In an earlier paragraph, he had stated:
"But this institution was republican, and even democratic. And here not to be misunderstood, I mean by democratic, a government, the administration of which must always be rendered comfortable to that predominating public opinion . . . and by republican I mean a government reposing, not upon the virtues or the powers of any one man - not upon that honor, which Montesquieu lays down as the fundamental principle of monarchy - far less upon that fear which he pronounces the basis of despotism; but upon that virtue which he, a noble of aristocratic peerage, and the subject of an absolute monarch, boldly proclaims as a fundamental principle of republican government. The Constitution of the United States was republican and democratic - but the experience of all former ages had shown that of all human governments, democracy was the most unstable, fluctuating and short-lived; and it was obvious that if virtue - the virtue of the people, was the foundation of republican government, the stability and duration of the government must depend upon the stability and duration of the virtue by which it is sustained."

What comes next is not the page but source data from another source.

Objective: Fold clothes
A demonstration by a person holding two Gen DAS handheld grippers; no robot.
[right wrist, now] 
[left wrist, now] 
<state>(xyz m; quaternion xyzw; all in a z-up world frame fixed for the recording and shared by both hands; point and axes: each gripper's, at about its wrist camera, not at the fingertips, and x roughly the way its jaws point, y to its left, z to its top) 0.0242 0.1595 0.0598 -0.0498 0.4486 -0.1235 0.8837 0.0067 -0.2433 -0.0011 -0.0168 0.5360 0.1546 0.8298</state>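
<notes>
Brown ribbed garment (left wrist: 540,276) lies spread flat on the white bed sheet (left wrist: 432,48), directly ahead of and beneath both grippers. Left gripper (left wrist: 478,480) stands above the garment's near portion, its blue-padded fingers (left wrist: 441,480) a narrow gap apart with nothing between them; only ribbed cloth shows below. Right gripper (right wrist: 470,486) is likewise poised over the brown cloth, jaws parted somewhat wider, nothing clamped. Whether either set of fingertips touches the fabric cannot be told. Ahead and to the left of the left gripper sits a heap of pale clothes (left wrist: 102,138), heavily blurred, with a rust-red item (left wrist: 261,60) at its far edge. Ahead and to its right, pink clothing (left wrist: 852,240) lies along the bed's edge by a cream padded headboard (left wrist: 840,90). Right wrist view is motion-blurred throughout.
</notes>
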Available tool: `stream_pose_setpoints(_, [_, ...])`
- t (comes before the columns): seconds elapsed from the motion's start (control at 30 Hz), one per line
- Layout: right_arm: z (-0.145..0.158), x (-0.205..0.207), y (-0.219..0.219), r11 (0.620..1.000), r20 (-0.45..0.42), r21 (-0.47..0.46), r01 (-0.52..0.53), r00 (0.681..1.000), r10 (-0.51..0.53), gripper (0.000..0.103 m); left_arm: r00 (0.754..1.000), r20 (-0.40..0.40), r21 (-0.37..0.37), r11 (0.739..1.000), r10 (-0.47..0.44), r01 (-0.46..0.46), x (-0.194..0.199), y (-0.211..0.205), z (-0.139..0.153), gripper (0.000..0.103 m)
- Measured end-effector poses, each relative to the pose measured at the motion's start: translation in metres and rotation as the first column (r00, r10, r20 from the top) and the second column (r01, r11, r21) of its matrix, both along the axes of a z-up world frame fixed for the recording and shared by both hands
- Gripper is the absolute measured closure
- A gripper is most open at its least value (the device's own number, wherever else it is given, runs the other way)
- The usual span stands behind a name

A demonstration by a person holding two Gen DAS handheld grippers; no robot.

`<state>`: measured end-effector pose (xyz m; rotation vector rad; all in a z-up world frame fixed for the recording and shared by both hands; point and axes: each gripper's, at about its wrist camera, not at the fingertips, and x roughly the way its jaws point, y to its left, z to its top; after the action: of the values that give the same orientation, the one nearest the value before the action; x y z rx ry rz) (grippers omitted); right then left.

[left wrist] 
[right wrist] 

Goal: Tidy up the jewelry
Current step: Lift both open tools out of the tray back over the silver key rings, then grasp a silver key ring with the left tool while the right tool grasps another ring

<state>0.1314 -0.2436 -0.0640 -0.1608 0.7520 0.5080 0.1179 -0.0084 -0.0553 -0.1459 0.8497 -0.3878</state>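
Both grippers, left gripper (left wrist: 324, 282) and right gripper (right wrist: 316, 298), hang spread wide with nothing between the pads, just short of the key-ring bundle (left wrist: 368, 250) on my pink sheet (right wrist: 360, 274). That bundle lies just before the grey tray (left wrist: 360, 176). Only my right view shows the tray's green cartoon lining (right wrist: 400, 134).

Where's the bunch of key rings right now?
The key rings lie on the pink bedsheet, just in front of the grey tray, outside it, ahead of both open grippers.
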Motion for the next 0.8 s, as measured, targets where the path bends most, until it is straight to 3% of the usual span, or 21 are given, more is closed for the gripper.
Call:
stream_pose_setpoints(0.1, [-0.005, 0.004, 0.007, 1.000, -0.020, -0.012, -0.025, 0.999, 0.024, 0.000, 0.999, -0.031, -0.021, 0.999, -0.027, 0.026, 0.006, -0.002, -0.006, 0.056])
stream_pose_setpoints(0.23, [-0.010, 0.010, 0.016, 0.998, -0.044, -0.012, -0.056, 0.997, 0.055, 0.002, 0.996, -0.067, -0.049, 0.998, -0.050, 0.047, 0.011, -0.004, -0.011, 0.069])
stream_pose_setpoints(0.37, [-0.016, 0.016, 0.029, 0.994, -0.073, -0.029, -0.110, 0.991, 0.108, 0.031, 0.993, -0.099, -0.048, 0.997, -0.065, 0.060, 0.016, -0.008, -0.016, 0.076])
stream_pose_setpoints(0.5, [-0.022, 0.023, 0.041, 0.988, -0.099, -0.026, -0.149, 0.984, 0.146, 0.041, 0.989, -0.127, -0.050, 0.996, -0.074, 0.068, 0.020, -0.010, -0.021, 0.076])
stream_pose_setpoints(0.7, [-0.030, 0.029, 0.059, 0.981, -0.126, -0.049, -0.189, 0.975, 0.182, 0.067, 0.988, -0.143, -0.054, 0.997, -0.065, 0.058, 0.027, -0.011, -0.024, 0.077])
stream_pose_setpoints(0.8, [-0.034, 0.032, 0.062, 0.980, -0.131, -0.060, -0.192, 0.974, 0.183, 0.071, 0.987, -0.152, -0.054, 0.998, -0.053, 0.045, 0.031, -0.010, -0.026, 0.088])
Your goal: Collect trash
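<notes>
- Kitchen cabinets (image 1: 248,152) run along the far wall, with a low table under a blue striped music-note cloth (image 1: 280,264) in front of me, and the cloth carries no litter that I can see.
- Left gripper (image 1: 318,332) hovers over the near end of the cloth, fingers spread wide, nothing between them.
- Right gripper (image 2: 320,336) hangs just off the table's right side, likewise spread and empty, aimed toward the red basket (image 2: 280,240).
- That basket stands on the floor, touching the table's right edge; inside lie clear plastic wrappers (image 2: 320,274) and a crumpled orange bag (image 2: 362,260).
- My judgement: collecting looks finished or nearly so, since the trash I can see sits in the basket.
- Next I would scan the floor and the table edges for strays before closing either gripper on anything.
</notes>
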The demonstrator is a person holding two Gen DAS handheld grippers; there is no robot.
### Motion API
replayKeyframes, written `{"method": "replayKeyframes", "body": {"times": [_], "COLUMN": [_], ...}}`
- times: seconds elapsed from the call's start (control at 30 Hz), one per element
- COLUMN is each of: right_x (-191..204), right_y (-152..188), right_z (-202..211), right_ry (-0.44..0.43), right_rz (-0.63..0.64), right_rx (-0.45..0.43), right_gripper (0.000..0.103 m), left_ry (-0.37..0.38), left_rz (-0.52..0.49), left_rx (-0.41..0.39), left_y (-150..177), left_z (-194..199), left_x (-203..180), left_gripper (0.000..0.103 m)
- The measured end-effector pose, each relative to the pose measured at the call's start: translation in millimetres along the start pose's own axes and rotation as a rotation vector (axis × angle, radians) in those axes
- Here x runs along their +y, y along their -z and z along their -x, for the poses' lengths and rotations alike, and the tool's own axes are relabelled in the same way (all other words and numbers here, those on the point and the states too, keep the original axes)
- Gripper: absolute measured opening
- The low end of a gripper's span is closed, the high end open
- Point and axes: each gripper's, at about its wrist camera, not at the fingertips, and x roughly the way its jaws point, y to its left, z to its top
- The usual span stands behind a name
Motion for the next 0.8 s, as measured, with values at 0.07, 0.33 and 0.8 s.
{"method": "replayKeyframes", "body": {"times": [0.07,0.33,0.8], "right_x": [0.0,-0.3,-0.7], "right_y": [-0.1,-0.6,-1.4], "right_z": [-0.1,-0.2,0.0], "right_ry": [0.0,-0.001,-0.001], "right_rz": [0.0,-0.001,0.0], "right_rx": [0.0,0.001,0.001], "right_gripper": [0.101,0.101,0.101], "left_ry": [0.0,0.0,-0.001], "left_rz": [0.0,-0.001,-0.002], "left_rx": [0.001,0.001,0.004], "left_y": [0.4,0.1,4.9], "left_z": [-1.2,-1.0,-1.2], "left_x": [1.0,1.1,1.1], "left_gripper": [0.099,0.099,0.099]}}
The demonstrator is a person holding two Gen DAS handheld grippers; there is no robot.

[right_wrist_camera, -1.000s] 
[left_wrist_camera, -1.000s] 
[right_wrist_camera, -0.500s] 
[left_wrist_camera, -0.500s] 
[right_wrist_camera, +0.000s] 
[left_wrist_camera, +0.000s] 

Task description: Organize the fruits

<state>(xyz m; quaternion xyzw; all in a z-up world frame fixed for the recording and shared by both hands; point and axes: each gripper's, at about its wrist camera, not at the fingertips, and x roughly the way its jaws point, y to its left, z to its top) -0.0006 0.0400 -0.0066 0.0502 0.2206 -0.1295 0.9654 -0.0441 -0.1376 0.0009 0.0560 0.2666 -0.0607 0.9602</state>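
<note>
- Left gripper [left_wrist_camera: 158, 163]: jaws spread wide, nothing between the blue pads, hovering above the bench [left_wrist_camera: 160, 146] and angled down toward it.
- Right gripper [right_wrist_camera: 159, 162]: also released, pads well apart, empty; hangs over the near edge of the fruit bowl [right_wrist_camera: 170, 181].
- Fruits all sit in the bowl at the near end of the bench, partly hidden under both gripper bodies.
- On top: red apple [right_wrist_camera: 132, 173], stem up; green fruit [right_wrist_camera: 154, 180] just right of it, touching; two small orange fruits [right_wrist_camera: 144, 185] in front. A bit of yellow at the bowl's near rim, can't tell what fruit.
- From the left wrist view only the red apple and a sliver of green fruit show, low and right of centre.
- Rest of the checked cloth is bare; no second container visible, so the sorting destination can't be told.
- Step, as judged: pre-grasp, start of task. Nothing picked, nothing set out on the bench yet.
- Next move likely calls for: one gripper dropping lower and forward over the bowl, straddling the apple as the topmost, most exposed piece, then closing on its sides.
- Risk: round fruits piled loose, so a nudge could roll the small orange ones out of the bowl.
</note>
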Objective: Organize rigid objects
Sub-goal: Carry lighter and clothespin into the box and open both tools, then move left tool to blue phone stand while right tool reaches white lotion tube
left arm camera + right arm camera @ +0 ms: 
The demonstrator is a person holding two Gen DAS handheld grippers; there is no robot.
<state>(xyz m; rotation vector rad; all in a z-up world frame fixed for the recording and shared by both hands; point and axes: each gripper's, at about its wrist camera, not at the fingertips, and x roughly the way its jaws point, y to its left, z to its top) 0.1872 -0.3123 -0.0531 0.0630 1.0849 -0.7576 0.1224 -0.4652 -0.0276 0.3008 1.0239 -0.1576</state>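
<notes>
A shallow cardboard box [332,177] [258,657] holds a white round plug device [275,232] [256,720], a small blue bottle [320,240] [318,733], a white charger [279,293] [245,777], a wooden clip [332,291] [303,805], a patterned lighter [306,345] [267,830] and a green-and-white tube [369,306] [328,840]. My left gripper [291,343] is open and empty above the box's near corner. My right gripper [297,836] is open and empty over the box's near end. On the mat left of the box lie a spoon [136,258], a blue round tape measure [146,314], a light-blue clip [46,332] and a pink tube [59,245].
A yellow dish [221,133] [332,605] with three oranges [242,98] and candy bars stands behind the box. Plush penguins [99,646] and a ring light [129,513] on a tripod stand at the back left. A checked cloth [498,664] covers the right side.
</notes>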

Liberals think everything should be decided on the basis of majority rule, unless of course they are in the minority on an issue and then they are more than happy to have activists judges create law in the name of Social Justice. The liberal approach to the role of the judiciary is essentially the old “Heads I win, tails you lose”.
What they can’t grasp is that conservative judges, faithful to the original intent of the drafters of the constitution could strike down a law that exceeded the constitutionally granted power of the federal government, even if they otherwise favor the policy.
I was paraphrasing...but Tocqueville DID say words to that effect. See DEMOCRACY IN AMERICAN Vol 1.
I read it.
None of the libs ever “forget” that issue...they do make a practice, however, of ignoring that we are a Constitutional Republic, in order to see just how far they can get before WE the People have to collectively remind them of the fact.
They will push it, I’m afraid, to the point where they will require a reminding of the Second Amendment’s very purpose and existence, by example.